Sangat penting bahwa setelah kegiatan Sisir Pesisir selesai, masyarakat setempat bisa terus melanjutkan program pemantauan terumbu karang di pesisir mereka dan terus menjaga ekosistem tersebut.
"National Geographic Indonesia sebagai media bisa menyuarakan itu. Jadi bagaimana proses itu bisa terus berlanjut," tegas Frensly.
Budi Prabowo, peneliti perikanan terumbu karang dari Pusat Kajian Sumberdaya Pesisir dan Lautan IPB University (PKSPL IPB) juga siap mendukung program Sisir Pesisir ini.
Ia menjelaskan gambaran sekilas bahwa kondisi berbagai wilayah dan masyarakat pesisir di Indonesia yang unik dan punya isu yang berbeda-beda.
Sebagai contoh, kondisi pesisir di Pulau Mandangin, Madura yang masyarakatnya sering melakukan penambangan karang dan pasir, serta membuang sampah hingga merusak banyak terumbu karang di Pulau Mandangin.
"Cuma anehnya pada saat kami assess untuk kondisi ekologinya, populasi ikan terumbunya cukup banyak di lokasi yang serusak," ujar Budi.
Berbeda lagi dengan pesisir Pekalongan dengan isu tenggelamnya wilayah pesisir mereka.
Meski wilayah pesisir mereka telah atau akan tenggelam, orang-orang Pekalongan tetap bertahan di sana karena salah satu mata pencahariannya sangat bergantung pada perekonomian pesisir.
“Entah perikanan tangkap, perikanan budidaya, dan lainnya," ucap Budi.

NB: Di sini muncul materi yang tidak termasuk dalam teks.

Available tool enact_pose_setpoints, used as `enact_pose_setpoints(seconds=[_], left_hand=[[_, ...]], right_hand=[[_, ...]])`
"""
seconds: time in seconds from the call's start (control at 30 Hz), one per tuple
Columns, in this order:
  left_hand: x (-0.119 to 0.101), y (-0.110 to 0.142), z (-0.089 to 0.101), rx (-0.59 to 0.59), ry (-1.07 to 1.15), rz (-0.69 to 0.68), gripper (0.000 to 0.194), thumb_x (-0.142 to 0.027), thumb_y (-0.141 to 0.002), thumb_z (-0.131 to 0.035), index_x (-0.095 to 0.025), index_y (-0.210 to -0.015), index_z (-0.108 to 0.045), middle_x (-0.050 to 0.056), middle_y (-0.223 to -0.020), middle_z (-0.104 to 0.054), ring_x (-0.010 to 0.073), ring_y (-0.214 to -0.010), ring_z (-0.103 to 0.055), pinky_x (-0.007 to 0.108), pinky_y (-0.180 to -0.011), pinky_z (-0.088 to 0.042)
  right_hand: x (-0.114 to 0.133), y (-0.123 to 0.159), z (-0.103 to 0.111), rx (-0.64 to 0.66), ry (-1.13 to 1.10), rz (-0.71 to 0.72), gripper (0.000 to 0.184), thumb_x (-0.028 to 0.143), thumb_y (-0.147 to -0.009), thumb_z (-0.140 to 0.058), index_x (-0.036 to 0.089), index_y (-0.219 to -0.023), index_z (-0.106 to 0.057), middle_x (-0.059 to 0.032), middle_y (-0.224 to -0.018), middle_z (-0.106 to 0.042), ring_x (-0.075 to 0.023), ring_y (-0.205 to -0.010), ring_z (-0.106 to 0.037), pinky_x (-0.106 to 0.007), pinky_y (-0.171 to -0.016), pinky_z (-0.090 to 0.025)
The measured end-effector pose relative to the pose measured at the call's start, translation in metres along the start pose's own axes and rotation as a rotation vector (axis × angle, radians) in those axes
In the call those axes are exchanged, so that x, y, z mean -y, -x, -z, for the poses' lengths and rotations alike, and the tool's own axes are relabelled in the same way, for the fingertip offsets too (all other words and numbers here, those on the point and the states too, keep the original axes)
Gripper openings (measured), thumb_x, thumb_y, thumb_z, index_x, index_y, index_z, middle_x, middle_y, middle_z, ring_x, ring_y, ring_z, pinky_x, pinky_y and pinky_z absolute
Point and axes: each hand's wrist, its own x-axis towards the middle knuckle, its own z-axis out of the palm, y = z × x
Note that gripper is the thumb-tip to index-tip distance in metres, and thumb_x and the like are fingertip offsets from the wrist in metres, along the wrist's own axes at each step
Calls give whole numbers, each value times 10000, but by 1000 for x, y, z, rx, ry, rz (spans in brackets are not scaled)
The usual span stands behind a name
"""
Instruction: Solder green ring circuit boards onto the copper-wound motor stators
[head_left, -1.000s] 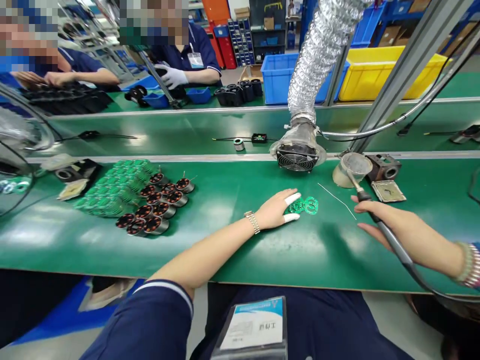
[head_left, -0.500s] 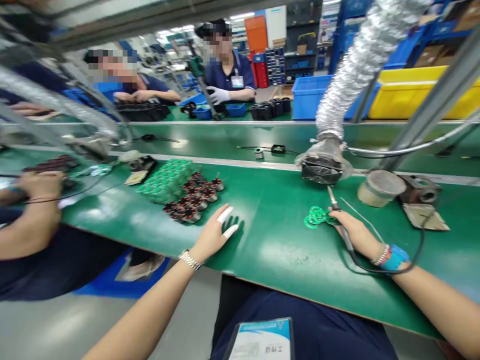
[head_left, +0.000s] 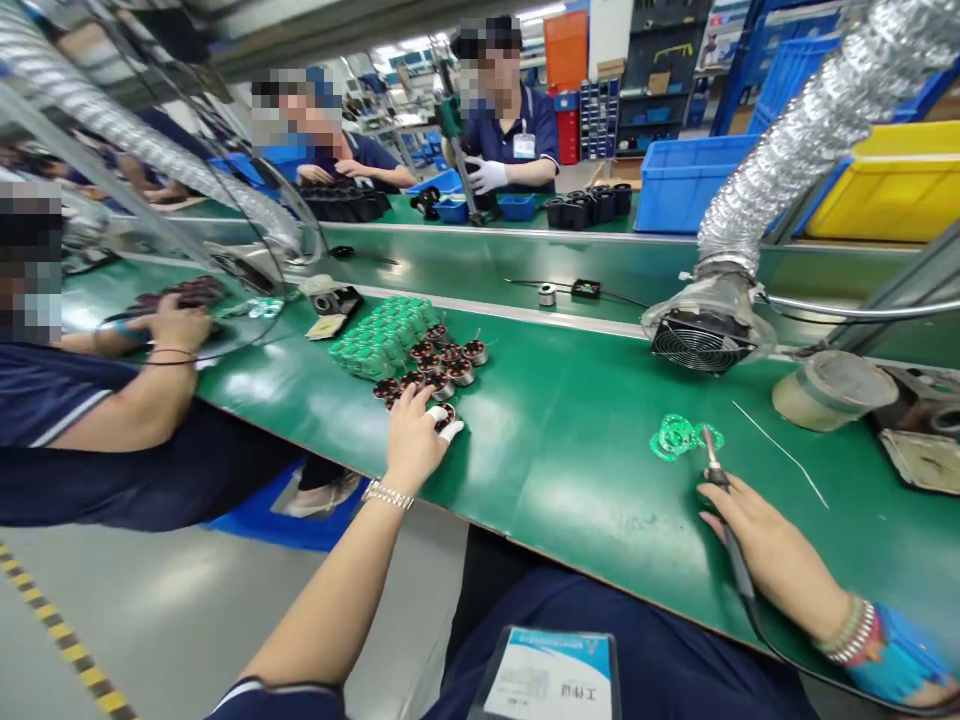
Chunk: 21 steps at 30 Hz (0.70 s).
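My left hand point(head_left: 412, 440), with white finger cots on the thumb and one finger, closes round a motor stator point(head_left: 447, 414) at the near edge of a cluster of copper-wound stators point(head_left: 459, 371). Beyond them stands a stack of green ring-shaped circuit boards point(head_left: 382, 338). In my right hand point(head_left: 780, 550) is a soldering iron point(head_left: 737, 565), its tip pointing away from me over a few loose green ring boards point(head_left: 673, 438). Whether the tip touches a board I cannot tell. A thin strand of solder wire point(head_left: 780, 447) lies to the right of these boards.
A fume extractor fan point(head_left: 701, 340) on a foil duct hangs behind the boards. A round tub point(head_left: 832, 390) and a soldering iron stand point(head_left: 926, 410) are at the right. Co-workers sit at left and across the bench. The iron's cord trails off my right side.
My left hand has left the loose ring boards, moved left and closed on a stator. My right hand has drawn the iron back toward me, near the loose boards. The view has swung left.
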Motion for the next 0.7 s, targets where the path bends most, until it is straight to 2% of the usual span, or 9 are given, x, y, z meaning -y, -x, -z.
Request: enact_pose_setpoints(seconds=[0.1, 0.2, 0.27, 0.33, 0.4, 0.47, 0.57, 0.7], left_hand=[[-48, 10, 1, 124, 263, -201, 192, -342, -790, -577, -176, -867, -636, 120, -1326, -436, 311, -1264, -356, 497, -1028, -328], [-96, 19, 4, 335, 541, -384, 219, -286, -842, -508, -221, -1019, -620, 88, -1404, -347, 272, -1273, -362, 459, -1037, -341], [-120, 24, 5, 466, 704, -455, 268, -241, -862, -466, -255, -1107, -577, 66, -1428, -313, 241, -1255, -397, 425, -1026, -370], [-134, 29, 4, 529, 800, -432, 408, -247, -842, -507, -259, -1245, -452, 89, -1412, -337, 231, -1230, -430, 421, -1017, -385], [-141, 34, 2, 532, 813, -353, 653, -306, -772, -611, -223, -1341, -301, 135, -1372, -388, 251, -1216, -442, 448, -1014, -383], [-146, 36, -1, 520, 772, -324, 804, -372, -677, -700, -190, -1340, -284, 162, -1342, -420, 285, -1231, -415, 486, -1025, -352], [-159, 35, -3, 520, 725, -360, 729, -406, -611, -741, -177, -1225, -420, 161, -1321, -451, 314, -1270, -353, 524, -1053, -278], [-180, 27, -3, 549, 802, -310, 511, -353, -659, -712, -188, -1090, -492, 131, -1256, -526, 291, -1264, -374, 515, -1063, -251]], right_hand=[[23, -4, 4, 9, -138, -83, 267, 231, -889, -438, 175, -1146, -484, -135, -1134, -556, -265, -1103, -500, -439, -901, -477], [38, -9, 5, -61, -265, -187, 319, 224, -860, -502, 192, -1173, -448, -122, -1071, -556, -247, -1007, -533, -417, -843, -500], [44, -10, 6, -95, -303, -237, 361, 234, -843, -536, 202, -1188, -432, -112, -1023, -558, -245, -944, -547, -423, -812, -504], [47, -10, 9, -101, -340, -265, 407, 244, -826, -564, 211, -1203, -417, -108, -1023, -552, -248, -932, -549, -432, -814, -498], [47, -8, 13, -79, -398, -265, 430, 230, -819, -570, 223, -1214, -401, -110, -1096, -532, -252, -1003, -533, -440, -863, -478], [45, -6, 15, -53, -453, -252, 413, 194, -827, -546, 234, -1210, -397, -105, -1161, -513, -246, -1071, -510, -436, -909, -456], [46, -6, 13, -59, -478, -261, 384, 165, -825, -535, 230, -1186, -421, -98, -1145, -531, -232, -1059, -524, -414, -903, -462], [55, -8, 10, -127, -475, -279, 373, 178, -807, -567, 210, -1160, -451, -100, -1103, -557, -227, -1015, -551, -388, -872, -476]])
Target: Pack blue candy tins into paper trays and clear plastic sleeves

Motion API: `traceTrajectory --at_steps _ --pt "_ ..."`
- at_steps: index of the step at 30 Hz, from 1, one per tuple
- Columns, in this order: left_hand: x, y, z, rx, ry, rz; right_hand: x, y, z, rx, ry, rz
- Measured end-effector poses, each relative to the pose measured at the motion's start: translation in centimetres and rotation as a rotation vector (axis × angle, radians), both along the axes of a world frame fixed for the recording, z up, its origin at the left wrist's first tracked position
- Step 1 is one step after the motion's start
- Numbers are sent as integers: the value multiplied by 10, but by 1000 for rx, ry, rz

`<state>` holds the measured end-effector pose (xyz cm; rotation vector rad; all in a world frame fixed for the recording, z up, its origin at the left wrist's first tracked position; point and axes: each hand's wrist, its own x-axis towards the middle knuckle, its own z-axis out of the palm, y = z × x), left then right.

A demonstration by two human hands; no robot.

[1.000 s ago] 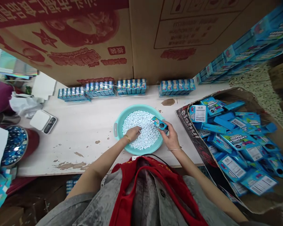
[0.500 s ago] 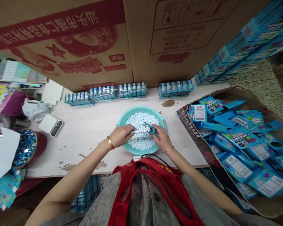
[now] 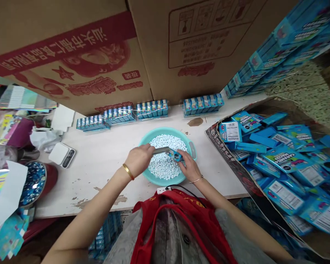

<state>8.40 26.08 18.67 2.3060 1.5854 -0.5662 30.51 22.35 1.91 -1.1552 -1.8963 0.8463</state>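
Observation:
My left hand (image 3: pixel 139 160), with a gold bangle at its wrist, is closed round the handle of a metal scoop (image 3: pixel 161 150). The scoop's tip meets the open end of a small blue candy box (image 3: pixel 176 156). That box is pinched in the fingers of my right hand (image 3: pixel 190 165). Both are held over a turquoise basin (image 3: pixel 193 149) filled with small pale-blue round candies (image 3: pixel 165 169). Whether candies lie in the scoop or the box cannot be made out.
Blue candy boxes (image 3: pixel 286 157) fill a carton (image 3: pixel 222 154) on the right. Wrapped box packs (image 3: pixel 151 110) line the back beneath a big cardboard box (image 3: pixel 154 66). A white scale (image 3: pixel 62 154), a red bucket (image 3: pixel 51 179) and a power strip (image 3: pixel 162 190) are also around.
The scoop, heaped with candies before, has been raised and tipped against the box's opening. The heap no longer shows on it. The camera view has shifted slightly.

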Motion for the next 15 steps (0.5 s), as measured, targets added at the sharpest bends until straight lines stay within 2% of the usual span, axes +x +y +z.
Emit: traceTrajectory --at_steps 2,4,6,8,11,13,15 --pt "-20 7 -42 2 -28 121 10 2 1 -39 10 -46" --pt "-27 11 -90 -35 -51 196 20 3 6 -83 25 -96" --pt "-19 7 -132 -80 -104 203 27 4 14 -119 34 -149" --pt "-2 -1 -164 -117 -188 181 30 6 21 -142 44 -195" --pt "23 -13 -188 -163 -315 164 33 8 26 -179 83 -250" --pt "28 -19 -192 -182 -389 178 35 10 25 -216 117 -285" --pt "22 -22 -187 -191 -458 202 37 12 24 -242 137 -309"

Muhammad Abrar, Peneliti Senior Bio-Ekologi Terumbu Karang di Pusat Penelitian Oseanografi BRIN, mengatakan pentingnya membangun jaringan agar bisa mendapatkan banyak data dalam kegiatan pemantauan atau survei terumbu karang di berbagai pesisir di Indonesia.
Sedangkan Yaya Ihya Ulumuddin, Peneliti Ahli Madya Bidang Ekologi Mangrove di Pusat Penelitian Oseanografi BRIN, menjelaskan bahwa ekosistem pesisir tidak hanya terumbu karang, tapi juga ada lamun dan mangrove.